A saturated solution of CaF2 (of MW 78.0
g/mol) contains 0.0167 grams per liter. What is the solubility product constant of CaF2?
..........CaF2 --> Ca^2+ + 2F^-
I.........solid....0........0
C.........solid....x........2x
E.........solid....x........2x
The easy way to do this is to convert g/L to mols/L and go from there.
mols/L = 0.0167/molar mass CaF2.
Then Ksp = (Ca^2+)(F^-)^2
Ksp = (x)(2x)^2 = 4x^3. You know what x is from above, solve for Ksp.
To find the solubility product constant (Ksp) of CaF2, we need to know the concentrations of Ca2+ and F- ions in the saturated solution.
The balanced chemical equation for the dissolution of CaF2 is as follows:
CaF2 (s) ↔ Ca2+ (aq) + 2F- (aq)
From the equation, we see that for every one mole of CaF2 that dissolves, one mole of Ca2+ and two moles of F- ions are formed.

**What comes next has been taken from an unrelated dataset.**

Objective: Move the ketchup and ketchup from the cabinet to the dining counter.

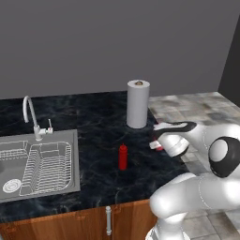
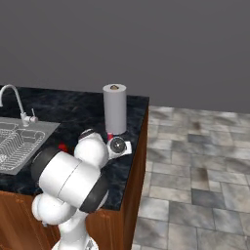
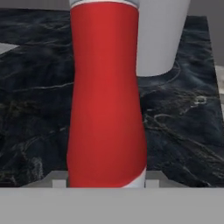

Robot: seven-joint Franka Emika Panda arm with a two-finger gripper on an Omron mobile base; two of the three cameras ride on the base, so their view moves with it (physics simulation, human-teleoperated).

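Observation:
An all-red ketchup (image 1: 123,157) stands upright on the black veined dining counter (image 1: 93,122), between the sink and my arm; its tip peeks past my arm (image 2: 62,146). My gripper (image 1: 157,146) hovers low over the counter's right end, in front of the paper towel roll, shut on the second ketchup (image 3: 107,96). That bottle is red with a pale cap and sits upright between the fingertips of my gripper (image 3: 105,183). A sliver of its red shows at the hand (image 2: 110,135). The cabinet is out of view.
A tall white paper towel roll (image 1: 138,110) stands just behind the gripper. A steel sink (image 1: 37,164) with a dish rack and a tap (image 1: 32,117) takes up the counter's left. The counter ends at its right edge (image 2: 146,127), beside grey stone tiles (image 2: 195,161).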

Given that the molar mass of CaF2 is 78.0 g/mol, we can calculate the number of moles (n) of CaF2 dissolved per liter of solution:
n = mass/molar mass
n = 0.0167 g/78.0 g/mol
n = 0.000214 mol/L
Since every mole of CaF2 produces one mole of Ca2+ ions, the concentration of Ca2+ ions in the saturated solution is also 0.000214 mol/L.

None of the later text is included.